Dataset entries

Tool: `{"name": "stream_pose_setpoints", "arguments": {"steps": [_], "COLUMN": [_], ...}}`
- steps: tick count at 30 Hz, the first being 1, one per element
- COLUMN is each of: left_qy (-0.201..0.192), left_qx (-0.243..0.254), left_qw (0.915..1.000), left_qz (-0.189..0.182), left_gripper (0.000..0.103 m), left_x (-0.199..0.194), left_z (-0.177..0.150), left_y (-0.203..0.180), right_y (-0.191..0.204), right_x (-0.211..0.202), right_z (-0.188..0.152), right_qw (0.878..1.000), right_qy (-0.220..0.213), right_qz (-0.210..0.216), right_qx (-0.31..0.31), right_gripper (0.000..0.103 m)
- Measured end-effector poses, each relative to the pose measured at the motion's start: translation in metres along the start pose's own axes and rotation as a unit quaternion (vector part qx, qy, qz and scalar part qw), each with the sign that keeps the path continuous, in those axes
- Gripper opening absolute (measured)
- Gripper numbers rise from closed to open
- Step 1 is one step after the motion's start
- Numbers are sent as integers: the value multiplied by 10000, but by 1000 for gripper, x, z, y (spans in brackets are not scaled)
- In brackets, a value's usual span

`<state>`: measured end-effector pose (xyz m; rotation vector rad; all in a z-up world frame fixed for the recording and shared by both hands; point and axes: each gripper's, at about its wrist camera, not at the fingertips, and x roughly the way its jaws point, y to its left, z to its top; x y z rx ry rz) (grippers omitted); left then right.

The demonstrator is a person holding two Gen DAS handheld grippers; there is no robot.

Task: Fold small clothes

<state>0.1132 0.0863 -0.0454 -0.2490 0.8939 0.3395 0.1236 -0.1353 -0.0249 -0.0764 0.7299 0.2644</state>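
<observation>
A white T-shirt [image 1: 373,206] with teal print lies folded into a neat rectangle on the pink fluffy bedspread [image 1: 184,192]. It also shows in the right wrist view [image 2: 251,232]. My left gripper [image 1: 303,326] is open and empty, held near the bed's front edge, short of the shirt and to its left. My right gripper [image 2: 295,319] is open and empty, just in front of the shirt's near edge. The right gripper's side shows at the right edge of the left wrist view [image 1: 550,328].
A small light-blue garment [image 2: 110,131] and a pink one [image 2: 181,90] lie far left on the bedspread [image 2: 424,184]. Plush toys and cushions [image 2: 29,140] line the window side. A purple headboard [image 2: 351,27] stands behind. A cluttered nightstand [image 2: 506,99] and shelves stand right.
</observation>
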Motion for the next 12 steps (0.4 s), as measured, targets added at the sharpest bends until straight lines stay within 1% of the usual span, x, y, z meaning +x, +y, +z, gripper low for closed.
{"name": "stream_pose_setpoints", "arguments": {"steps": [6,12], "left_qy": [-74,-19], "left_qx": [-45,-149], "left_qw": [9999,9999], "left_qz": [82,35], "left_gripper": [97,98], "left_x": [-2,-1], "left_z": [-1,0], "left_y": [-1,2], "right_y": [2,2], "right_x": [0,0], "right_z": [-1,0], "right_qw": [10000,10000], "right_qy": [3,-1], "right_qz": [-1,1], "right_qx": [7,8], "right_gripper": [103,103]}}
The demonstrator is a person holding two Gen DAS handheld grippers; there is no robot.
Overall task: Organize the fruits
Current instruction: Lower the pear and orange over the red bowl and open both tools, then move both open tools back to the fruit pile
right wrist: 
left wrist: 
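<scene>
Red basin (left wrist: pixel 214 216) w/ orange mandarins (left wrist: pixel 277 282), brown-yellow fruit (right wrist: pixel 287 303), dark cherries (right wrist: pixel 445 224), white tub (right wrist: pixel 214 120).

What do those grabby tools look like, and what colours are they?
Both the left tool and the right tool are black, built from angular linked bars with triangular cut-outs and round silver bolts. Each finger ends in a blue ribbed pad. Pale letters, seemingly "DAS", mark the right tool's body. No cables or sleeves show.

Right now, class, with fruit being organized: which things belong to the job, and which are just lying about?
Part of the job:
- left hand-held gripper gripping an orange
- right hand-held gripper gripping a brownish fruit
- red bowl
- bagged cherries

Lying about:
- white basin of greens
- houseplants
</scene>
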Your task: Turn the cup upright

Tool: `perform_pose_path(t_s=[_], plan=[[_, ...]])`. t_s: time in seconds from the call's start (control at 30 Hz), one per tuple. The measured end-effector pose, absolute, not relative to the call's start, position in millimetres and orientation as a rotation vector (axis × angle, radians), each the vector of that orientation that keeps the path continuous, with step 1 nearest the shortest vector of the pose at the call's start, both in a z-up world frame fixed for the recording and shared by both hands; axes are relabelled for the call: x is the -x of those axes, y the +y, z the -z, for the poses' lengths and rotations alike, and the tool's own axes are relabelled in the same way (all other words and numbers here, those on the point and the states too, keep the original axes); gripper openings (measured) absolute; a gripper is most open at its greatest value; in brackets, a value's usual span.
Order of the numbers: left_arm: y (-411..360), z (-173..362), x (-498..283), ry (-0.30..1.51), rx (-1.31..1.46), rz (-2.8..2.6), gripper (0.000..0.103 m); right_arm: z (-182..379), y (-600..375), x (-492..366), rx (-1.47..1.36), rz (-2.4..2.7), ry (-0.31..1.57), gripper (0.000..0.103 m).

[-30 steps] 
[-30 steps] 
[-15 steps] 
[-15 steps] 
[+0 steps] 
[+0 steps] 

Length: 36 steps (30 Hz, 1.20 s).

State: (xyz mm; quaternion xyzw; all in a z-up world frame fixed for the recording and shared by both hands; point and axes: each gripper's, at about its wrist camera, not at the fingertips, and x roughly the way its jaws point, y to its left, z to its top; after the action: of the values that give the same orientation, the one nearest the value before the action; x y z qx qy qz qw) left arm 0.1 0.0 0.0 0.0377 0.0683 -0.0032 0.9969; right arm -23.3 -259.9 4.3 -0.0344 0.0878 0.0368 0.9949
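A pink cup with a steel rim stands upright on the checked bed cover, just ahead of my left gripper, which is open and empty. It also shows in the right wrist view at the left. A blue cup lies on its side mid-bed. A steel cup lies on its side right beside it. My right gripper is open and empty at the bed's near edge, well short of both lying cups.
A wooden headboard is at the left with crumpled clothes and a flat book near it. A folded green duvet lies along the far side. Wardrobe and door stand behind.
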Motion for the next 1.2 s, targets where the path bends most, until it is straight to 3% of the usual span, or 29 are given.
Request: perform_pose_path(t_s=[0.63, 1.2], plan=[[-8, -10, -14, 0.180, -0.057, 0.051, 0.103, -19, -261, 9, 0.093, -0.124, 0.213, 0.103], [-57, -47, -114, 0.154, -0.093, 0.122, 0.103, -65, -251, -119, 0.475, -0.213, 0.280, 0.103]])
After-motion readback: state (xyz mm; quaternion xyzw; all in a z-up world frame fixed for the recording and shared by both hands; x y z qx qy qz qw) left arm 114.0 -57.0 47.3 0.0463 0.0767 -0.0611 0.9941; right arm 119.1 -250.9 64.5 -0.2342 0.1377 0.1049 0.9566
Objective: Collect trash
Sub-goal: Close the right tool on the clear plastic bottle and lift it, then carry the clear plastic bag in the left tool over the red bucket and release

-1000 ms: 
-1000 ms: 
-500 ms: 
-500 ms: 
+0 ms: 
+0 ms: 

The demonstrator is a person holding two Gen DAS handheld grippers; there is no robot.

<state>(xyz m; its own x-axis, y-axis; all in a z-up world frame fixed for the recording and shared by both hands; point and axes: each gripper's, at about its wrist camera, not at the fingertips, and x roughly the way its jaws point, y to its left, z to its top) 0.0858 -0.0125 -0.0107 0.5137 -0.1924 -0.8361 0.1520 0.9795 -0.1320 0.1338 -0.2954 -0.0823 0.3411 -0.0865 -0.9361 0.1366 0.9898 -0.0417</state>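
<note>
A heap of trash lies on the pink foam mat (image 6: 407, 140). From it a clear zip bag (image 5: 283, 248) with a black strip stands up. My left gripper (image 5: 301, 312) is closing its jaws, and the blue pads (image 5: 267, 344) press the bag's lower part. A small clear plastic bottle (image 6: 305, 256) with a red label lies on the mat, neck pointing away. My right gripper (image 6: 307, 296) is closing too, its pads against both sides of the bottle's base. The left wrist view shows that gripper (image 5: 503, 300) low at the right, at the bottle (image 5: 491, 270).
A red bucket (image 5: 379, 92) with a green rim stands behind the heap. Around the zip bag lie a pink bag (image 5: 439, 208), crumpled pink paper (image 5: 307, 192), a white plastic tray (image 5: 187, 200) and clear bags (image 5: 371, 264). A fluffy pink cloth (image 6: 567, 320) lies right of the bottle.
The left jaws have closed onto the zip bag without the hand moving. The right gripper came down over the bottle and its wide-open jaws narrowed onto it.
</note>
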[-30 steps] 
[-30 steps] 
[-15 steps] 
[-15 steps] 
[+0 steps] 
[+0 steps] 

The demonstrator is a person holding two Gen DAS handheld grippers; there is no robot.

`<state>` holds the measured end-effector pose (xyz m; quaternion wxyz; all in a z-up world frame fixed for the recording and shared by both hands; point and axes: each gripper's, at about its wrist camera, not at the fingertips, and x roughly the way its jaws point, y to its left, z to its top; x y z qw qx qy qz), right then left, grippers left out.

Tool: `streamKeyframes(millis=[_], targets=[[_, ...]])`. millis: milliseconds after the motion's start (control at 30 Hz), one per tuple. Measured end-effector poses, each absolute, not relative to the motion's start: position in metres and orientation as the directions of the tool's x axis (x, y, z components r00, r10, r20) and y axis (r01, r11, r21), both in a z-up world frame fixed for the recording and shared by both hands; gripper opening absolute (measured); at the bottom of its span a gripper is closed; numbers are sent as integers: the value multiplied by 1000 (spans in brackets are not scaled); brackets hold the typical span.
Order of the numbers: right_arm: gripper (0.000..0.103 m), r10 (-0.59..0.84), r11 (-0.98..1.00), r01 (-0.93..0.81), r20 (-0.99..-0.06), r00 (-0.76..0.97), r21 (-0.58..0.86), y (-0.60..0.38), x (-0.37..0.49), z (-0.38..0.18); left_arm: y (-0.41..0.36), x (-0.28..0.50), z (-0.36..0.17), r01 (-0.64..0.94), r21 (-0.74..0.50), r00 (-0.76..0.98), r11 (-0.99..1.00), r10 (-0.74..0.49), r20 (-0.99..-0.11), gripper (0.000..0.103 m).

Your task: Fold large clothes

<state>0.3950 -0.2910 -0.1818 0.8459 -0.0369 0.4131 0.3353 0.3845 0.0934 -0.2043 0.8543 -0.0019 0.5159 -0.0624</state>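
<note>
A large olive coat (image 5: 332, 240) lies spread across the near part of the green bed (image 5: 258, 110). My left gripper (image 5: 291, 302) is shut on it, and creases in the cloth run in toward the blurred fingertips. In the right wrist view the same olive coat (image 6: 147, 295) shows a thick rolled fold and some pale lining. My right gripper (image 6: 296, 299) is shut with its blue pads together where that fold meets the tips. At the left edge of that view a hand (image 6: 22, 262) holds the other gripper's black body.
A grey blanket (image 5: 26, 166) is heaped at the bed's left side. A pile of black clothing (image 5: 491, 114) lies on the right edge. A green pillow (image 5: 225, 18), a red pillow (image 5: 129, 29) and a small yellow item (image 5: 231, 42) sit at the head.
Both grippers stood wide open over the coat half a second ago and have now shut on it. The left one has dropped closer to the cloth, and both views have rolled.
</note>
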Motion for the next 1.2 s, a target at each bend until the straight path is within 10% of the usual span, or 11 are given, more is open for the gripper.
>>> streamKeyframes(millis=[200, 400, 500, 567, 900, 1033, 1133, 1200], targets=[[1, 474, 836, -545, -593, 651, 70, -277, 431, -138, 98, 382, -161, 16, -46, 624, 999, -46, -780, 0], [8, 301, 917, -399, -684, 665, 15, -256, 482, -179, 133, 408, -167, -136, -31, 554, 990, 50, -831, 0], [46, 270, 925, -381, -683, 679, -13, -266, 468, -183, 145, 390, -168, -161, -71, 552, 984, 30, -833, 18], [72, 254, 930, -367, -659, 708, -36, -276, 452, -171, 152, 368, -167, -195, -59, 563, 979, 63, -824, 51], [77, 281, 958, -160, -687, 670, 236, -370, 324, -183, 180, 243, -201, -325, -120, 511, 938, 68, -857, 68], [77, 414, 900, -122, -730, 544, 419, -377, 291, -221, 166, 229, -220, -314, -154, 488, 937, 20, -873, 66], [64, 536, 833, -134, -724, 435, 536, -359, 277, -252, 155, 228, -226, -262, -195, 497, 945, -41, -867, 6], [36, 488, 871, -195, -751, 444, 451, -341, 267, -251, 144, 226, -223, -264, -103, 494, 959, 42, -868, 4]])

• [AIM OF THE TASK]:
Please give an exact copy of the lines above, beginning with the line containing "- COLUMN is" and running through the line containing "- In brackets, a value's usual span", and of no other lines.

• [FINISHED TASK]:
- COLUMN is each of: left_qy (-0.201..0.192), left_qx (-0.243..0.254), left_qw (0.915..1.000), left_qz (-0.189..0.182), left_gripper (0.000..0.103 m), left_x (-0.199..0.194), left_z (-0.177..0.150), left_y (-0.203..0.180), right_y (-0.191..0.204), right_x (-0.211..0.202), right_z (-0.188..0.152), right_qw (0.878..1.000), right_qy (-0.220..0.213), right_qz (-0.210..0.216), right_qx (-0.31..0.31), right_gripper (0.000..0.103 m)
- Measured end-effector poses, each relative to the pose measured at the motion's start: translation in metres along the start pose's own axes and rotation as a unit quaternion (vector part qx, qy, qz and scalar part qw), each with the sign that keeps the path continuous, in those axes
- Gripper opening absolute (measured)
- Gripper numbers rise from closed to open
- Step 1 is one step after the motion's start
- Numbers are sent as integers: the value multiplied by 10000, but by 1000 for gripper, x, z, y (spans in brackets are not scaled)
- In brackets, a value's usual span

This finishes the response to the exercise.